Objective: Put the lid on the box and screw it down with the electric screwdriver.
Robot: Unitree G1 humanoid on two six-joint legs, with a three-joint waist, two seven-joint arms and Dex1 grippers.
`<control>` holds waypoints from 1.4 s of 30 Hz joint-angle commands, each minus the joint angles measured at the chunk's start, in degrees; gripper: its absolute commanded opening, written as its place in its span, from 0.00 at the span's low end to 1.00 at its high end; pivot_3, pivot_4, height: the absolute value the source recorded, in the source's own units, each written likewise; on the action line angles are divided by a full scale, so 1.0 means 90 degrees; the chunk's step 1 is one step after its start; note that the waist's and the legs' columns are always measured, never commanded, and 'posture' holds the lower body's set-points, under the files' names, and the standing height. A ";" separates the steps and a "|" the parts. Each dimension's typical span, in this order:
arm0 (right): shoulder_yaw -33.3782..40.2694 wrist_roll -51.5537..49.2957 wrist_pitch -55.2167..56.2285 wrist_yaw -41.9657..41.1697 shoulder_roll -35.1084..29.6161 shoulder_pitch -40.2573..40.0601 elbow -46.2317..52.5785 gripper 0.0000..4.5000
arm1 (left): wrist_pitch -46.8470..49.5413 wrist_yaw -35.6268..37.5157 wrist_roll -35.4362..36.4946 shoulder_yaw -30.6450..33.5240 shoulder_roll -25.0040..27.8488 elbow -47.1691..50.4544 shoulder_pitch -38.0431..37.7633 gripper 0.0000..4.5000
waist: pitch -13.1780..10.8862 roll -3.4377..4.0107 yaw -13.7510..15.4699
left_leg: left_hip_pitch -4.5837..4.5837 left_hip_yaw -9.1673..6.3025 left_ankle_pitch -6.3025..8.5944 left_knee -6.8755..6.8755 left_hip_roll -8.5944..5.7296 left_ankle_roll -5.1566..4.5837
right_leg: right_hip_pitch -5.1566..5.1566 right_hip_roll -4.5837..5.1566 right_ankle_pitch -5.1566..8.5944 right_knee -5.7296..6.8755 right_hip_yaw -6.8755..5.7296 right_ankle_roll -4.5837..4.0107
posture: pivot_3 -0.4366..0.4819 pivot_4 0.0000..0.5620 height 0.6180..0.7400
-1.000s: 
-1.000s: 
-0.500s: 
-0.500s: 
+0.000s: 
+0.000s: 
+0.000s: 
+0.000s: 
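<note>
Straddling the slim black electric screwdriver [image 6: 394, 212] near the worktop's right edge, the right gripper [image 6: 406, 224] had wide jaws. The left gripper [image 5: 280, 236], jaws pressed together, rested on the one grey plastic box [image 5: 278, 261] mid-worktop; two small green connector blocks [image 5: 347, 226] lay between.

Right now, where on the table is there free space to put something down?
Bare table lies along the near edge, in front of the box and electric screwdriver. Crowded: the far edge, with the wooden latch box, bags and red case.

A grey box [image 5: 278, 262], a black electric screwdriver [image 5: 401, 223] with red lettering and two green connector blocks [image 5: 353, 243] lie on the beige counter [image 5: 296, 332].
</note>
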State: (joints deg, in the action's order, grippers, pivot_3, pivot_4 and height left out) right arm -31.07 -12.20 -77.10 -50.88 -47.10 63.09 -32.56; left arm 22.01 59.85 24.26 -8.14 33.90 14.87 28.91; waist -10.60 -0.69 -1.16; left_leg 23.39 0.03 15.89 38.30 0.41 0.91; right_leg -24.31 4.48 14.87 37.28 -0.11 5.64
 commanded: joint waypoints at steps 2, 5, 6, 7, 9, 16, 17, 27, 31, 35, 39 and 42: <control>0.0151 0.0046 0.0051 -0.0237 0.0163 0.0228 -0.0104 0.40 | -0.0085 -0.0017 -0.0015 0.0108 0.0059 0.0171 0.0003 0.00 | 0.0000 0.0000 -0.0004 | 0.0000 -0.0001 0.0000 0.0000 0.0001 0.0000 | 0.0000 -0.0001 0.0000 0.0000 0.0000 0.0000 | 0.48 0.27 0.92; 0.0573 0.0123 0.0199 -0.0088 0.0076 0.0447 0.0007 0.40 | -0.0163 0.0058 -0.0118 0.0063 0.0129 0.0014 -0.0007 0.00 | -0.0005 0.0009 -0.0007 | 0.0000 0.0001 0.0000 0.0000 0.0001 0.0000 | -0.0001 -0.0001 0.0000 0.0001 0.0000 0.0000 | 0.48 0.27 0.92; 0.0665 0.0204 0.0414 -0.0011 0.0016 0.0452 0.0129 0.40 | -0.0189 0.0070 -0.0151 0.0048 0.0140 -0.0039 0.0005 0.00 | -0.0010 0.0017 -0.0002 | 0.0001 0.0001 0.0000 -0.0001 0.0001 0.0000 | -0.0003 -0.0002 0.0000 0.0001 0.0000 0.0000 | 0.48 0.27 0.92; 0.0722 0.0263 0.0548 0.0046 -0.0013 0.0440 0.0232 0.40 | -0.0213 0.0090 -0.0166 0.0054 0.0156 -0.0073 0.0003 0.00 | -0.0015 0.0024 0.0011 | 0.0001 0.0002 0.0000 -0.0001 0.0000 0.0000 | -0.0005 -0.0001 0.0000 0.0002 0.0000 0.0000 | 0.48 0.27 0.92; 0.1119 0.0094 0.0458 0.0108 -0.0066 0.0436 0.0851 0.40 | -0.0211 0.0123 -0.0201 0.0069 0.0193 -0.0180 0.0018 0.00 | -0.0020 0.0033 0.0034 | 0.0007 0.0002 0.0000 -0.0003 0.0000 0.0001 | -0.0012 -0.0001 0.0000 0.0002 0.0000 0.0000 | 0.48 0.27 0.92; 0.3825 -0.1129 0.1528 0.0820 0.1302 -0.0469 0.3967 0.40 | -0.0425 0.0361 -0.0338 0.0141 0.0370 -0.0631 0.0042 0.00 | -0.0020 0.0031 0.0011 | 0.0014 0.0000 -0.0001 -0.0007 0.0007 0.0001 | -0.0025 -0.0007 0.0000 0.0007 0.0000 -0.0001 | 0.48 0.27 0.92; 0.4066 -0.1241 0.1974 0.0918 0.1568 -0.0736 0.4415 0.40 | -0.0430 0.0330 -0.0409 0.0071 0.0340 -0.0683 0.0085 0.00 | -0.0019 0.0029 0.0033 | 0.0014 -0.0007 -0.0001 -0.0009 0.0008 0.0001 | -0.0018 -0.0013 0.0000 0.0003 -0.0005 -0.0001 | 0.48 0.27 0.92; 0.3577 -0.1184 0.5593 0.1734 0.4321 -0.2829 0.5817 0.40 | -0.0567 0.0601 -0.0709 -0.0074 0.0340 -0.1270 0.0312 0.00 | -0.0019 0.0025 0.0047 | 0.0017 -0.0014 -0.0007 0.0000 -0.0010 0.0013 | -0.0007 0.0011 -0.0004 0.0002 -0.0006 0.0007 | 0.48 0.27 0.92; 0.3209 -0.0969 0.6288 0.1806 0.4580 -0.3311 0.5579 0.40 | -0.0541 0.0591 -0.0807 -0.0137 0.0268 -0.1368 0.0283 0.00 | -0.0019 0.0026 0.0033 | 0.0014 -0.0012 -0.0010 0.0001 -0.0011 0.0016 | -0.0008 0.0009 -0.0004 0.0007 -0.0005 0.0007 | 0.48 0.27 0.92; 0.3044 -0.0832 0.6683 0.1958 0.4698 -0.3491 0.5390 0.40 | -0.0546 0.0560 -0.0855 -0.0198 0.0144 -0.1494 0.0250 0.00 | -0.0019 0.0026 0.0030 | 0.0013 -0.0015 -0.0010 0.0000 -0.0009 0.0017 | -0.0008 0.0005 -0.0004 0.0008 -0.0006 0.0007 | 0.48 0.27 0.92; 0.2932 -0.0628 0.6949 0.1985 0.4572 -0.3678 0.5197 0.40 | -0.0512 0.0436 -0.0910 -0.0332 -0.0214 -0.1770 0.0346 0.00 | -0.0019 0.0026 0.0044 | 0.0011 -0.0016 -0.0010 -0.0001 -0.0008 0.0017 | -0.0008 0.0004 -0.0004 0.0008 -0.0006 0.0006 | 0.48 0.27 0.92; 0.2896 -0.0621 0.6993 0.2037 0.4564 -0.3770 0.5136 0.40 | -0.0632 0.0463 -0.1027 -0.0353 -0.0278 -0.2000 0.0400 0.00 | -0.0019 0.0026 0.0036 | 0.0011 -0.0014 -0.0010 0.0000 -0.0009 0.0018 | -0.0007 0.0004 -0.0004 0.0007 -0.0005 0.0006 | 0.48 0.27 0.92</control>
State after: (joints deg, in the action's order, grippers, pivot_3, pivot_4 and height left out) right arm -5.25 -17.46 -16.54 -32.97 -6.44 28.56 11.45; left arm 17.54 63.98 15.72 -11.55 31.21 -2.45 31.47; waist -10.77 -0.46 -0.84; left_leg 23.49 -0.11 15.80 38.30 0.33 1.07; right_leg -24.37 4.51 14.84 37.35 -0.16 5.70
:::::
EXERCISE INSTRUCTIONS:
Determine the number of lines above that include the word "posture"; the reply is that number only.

ANSWER SECTION:
2